INSTRUCTIONS FOR THE TASK: Repeat the listing exactly, line by line, and leave the pictures behind.
════════════════
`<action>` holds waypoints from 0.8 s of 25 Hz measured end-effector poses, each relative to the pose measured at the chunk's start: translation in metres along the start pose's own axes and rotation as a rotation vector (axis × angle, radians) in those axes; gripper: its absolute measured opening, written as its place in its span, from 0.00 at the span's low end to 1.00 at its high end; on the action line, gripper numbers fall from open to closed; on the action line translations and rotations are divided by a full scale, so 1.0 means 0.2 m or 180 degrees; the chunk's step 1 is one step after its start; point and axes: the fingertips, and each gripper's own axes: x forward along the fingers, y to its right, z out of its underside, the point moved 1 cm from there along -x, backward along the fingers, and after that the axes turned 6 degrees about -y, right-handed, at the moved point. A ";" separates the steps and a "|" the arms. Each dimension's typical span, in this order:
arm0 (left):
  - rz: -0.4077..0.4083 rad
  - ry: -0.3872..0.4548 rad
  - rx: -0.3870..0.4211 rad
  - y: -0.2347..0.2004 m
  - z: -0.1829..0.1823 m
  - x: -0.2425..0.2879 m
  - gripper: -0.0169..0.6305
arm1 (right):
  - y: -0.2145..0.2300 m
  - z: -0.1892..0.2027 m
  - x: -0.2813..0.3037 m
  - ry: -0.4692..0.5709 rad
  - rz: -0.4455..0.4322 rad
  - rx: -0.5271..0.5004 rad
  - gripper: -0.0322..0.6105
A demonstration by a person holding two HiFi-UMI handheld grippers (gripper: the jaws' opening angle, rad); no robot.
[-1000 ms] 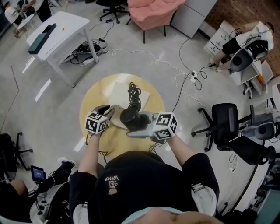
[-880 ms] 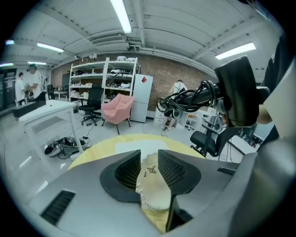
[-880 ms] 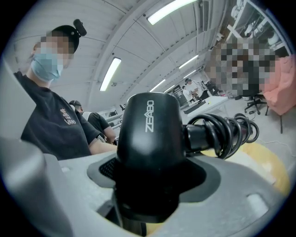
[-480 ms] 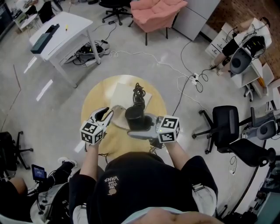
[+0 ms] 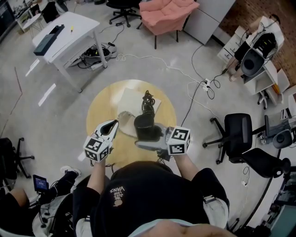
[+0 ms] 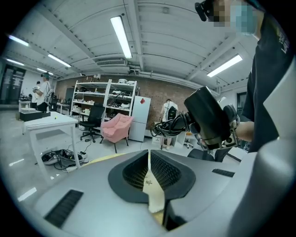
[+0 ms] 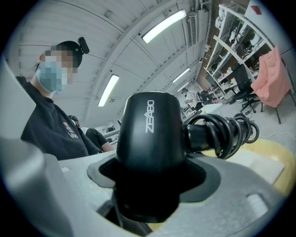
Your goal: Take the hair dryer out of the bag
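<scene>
Plainly the right gripper (image 7: 148, 199) stood clamped on the hair dryer (image 7: 148, 132), held upright over the table (image 5: 104, 102); the left gripper (image 6: 149, 159), jaws just closing, pinched the bag (image 6: 155, 192) immediately to the dryer's left.

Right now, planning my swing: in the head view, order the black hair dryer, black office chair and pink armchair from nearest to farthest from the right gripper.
1. Black hair dryer, clamped in the right gripper.
2. Black office chair, on its right.
3. Pink armchair, far ahead, top of view.
</scene>
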 end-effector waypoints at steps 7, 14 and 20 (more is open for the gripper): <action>0.0023 0.0120 -0.0087 0.05 -0.04 -0.06 0.06 | -0.02 0.01 0.02 0.0010 0.0001 0.0010 0.60; -0.0028 0.0140 -0.0130 0.04 -0.03 -0.09 0.05 | -0.02 0.00 0.04 -0.0003 -0.0031 0.0028 0.60; -0.0045 0.0152 -0.0161 0.05 -0.04 -0.09 0.05 | -0.02 0.01 0.04 -0.0033 -0.0054 0.0023 0.60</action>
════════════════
SOLUTION FOR THIS EXERCISE:
`<action>` holds waypoints from 0.8 s of 25 Hz measured end-effector poses, each relative to the pose measured at the chunk's start: translation in metres along the start pose's own axes and rotation as a rotation vector (axis × angle, radians) in those axes; gripper: its absolute measured opening, written as its place in its span, from 0.00 at the span's low end to 1.00 at its high end; on the action line, gripper numbers fall from open to closed; on the action line translations and rotations are divided by a full scale, so 1.0 means 0.2 m or 180 degrees; the chunk's step 1 is one step after its start; point and axes: the fingertips, and each gripper's own axes: x forward along the fingers, y to its right, z out of its underside, the point moved 1 cm from there along -x, backward along the fingers, and after that the axes turned 6 degrees about -y, right-handed, at the moved point. A ";" separates the steps and a "|" the arms. Each dimension's typical span, in this order:
arm0 (left):
  - rz: -0.4077..0.4083 rad
  - ry: -0.3872..0.4548 rad
  - rx: -0.3870..0.4211 rad
  - y: -0.2347..0.2004 m
  - z: -0.1829..0.1823 m
  - x: -0.2425..0.2879 m
  - gripper: -0.0169..0.6305
arm1 (right):
  - y: -0.2145..0.2300 m
  - z: -0.1892..0.2027 m
  - x: -0.2813..0.3037 m
  - ry: -0.4692..0.5709 rad
  - rz: -0.4455..0.4322 rad
  - rx: -0.5271..0.5004 rad
  - gripper: -0.0322..0.6105
A demonstration by a person holding two HiFi-UMI handheld grippers (gripper: the jaws' opening angle, rad); no robot.
[-1000 ms] 
[-880 ms] 
[-880 ms] 
[-480 ms] 
[+0 ms] 
[+0 ms] 
[+0 ms] 
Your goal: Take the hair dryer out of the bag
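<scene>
Plainly the right gripper (image 7: 148, 199) stood clamped on the hair dryer (image 7: 148, 132), held upright over the table (image 5: 104, 102); the left gripper (image 6: 149, 159), jaws just closing, pinched the bag (image 6: 155, 192) immediately to the dryer's left.

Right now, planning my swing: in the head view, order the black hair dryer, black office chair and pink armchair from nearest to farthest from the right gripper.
1. Black hair dryer, clamped in the right gripper.
2. Black office chair, on its right.
3. Pink armchair, far ahead, top of view.
</scene>
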 end-effector waypoints at steps 7, 14 and 20 (more is open for the gripper): <action>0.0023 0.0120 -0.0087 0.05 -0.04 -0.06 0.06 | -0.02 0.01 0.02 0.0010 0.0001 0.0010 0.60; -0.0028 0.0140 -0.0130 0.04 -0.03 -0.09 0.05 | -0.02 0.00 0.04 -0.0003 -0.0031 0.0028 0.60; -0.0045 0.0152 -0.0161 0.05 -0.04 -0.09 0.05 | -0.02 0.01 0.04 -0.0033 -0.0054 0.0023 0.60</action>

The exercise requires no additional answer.